== Data for processing ==

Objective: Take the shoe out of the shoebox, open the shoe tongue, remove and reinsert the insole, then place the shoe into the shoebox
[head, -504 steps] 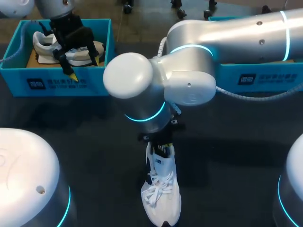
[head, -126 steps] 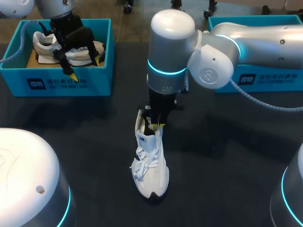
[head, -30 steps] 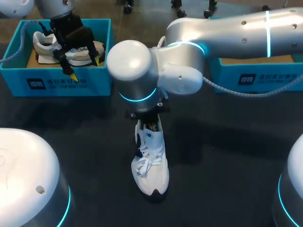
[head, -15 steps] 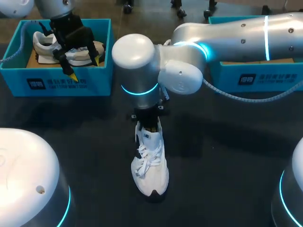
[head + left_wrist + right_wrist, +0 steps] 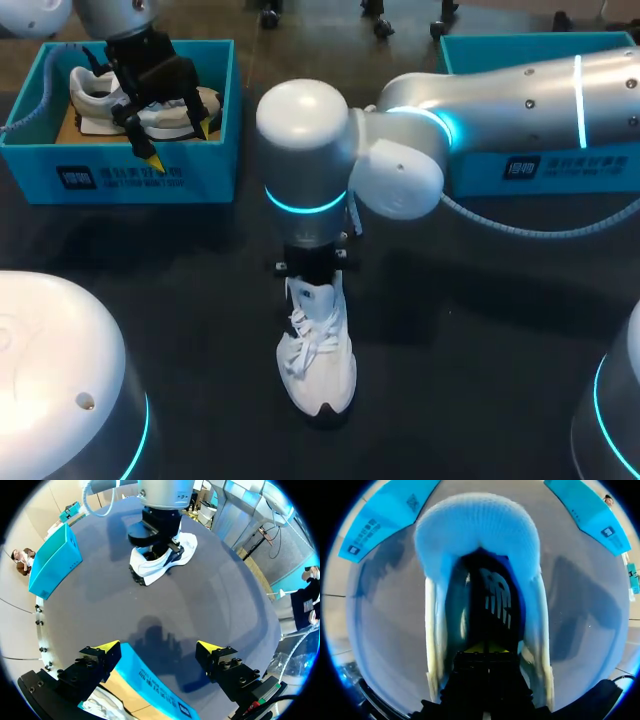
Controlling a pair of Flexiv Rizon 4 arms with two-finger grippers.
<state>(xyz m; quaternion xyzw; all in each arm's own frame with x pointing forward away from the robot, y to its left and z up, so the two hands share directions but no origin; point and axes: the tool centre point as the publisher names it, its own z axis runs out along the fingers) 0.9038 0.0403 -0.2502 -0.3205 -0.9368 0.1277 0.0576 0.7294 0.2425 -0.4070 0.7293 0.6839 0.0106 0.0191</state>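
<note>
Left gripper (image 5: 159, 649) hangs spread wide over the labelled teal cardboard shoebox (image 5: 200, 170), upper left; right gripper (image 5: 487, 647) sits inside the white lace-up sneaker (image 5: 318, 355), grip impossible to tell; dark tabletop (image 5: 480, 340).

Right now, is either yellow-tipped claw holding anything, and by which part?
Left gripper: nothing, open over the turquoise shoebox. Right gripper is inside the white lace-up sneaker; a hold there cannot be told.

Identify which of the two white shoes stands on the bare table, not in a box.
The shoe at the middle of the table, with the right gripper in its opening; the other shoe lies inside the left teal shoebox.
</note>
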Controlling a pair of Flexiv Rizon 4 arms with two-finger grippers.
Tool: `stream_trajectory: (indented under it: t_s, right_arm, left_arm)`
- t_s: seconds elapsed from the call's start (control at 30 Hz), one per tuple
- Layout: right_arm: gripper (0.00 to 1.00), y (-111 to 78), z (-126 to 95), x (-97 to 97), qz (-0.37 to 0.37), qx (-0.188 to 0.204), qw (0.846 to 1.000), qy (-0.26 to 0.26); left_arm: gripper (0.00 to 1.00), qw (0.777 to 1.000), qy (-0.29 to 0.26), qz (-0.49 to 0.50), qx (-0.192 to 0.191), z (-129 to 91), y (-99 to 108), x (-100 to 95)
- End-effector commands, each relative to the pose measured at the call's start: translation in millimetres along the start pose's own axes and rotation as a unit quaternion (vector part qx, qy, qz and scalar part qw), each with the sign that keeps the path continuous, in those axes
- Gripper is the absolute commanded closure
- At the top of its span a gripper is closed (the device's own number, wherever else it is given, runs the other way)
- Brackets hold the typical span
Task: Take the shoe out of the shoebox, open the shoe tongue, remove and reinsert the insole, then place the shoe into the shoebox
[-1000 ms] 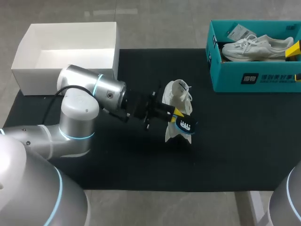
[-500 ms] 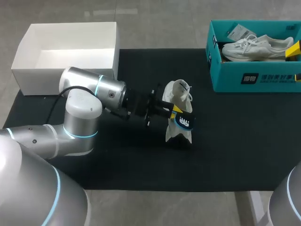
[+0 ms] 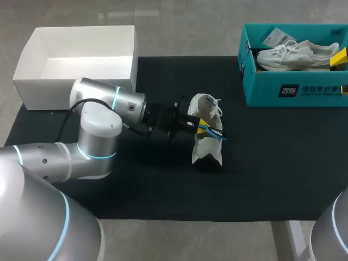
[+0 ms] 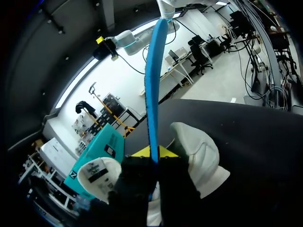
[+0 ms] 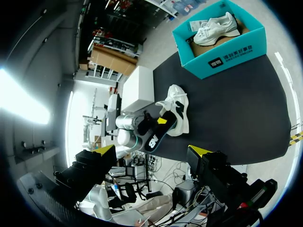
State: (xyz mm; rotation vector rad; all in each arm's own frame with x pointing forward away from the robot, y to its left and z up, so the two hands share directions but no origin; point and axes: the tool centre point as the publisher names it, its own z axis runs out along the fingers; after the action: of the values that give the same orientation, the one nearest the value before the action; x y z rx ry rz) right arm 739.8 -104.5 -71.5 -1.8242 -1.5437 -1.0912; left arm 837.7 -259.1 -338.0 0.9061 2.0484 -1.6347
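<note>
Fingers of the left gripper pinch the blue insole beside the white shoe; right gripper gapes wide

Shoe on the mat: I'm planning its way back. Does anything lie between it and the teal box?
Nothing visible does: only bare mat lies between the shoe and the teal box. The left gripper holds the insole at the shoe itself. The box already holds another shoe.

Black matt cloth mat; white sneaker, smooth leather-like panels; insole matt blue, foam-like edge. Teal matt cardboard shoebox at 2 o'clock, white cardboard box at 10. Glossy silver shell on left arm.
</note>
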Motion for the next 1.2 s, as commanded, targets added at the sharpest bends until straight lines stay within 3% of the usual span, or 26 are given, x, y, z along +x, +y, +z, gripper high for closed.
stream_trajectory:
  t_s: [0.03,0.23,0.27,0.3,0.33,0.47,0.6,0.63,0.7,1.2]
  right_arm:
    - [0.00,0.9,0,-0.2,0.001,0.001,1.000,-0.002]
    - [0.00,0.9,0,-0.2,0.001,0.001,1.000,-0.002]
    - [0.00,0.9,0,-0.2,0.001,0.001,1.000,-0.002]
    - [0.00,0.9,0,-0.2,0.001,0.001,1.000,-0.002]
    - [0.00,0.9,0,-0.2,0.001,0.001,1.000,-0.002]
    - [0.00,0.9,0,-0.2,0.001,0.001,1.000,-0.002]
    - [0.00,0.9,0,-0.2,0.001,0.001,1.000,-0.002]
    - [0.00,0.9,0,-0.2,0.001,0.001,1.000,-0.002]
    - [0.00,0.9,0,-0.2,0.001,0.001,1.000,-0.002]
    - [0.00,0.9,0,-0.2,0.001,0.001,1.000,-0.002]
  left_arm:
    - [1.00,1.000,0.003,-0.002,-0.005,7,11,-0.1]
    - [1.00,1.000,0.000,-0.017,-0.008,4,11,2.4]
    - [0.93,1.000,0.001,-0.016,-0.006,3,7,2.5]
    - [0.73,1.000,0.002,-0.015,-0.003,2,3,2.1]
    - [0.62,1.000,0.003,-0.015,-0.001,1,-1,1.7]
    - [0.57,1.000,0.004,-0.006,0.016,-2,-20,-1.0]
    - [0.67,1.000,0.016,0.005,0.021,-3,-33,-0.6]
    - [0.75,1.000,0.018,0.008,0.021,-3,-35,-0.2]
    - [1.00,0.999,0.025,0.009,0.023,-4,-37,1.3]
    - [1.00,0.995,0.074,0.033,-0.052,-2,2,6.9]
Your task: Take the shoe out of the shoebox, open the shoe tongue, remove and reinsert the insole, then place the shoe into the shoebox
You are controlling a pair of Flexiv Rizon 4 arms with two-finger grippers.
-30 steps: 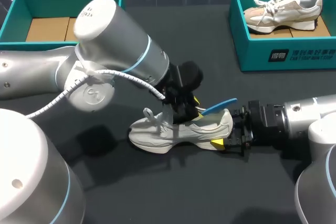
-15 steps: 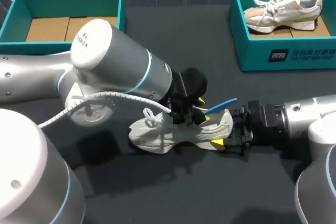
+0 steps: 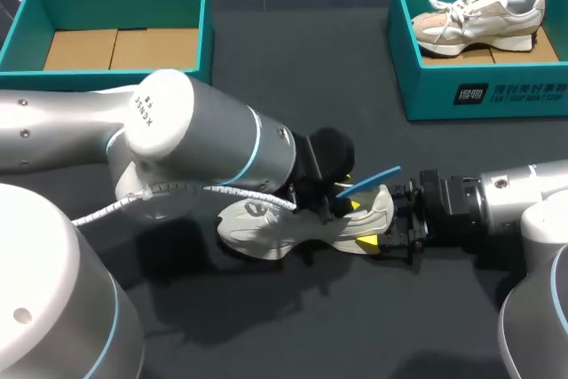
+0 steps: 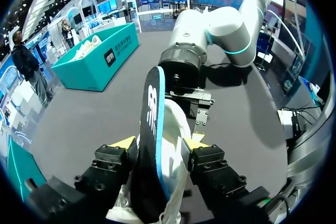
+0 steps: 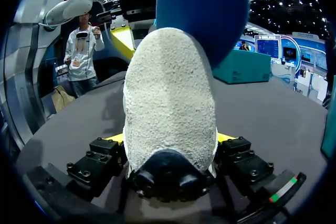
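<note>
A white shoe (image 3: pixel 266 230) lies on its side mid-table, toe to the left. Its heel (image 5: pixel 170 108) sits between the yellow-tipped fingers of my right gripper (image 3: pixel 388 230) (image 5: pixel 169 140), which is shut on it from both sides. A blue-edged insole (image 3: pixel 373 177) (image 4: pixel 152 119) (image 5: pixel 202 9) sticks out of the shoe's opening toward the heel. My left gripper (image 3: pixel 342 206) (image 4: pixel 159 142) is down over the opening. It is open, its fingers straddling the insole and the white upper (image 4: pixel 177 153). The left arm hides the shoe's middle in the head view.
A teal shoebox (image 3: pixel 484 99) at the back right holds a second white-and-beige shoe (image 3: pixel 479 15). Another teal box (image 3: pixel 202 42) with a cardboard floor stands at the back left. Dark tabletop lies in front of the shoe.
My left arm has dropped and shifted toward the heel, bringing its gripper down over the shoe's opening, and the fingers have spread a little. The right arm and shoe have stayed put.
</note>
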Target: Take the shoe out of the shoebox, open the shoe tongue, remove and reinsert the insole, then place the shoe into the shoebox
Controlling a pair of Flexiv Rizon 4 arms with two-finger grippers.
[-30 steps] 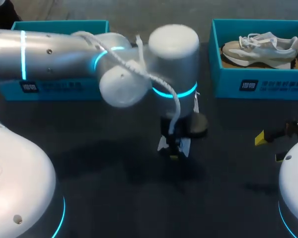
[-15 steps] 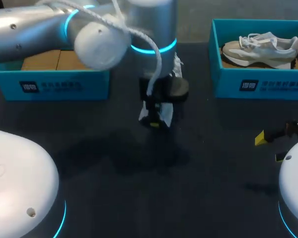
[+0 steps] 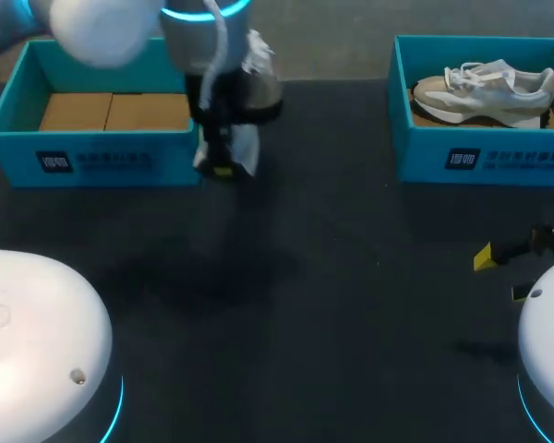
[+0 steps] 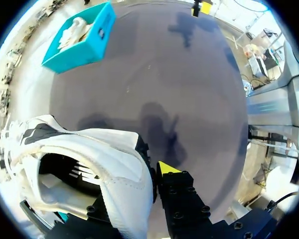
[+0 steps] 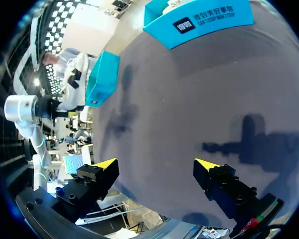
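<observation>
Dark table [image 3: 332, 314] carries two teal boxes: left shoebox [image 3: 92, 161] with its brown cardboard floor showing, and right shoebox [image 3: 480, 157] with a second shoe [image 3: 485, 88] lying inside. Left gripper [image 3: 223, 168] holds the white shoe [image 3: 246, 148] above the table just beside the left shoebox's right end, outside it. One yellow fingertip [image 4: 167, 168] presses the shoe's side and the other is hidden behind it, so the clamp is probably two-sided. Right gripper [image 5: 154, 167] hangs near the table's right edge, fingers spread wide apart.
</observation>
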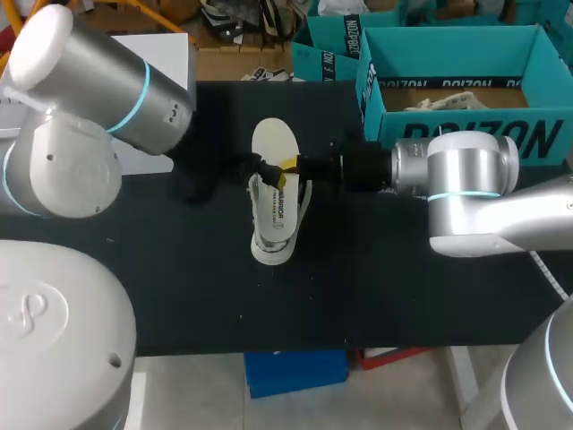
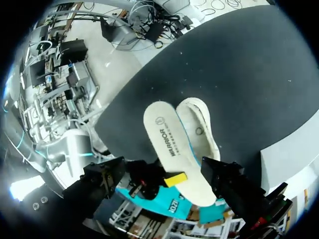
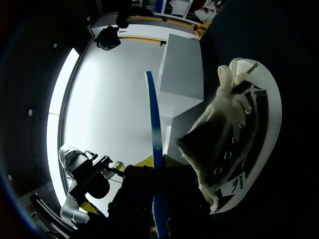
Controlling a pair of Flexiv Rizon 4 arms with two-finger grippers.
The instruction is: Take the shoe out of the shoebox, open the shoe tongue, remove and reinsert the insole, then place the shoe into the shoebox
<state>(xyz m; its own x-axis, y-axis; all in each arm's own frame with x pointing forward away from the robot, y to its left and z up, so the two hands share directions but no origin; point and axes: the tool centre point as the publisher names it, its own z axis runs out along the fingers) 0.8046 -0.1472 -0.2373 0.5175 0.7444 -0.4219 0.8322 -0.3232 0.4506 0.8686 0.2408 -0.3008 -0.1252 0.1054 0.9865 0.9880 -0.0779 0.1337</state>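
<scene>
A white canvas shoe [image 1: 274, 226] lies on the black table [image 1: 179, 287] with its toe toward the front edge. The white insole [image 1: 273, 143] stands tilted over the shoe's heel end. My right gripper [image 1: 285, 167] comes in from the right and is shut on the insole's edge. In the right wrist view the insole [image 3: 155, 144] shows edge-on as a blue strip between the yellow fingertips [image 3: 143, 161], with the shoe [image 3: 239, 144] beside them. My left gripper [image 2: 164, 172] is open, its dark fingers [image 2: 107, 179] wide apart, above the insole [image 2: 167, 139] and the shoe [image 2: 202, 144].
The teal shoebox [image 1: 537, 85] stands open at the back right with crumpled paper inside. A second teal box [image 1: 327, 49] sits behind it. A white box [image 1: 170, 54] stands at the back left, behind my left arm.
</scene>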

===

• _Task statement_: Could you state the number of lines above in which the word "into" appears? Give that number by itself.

• _Response_: 5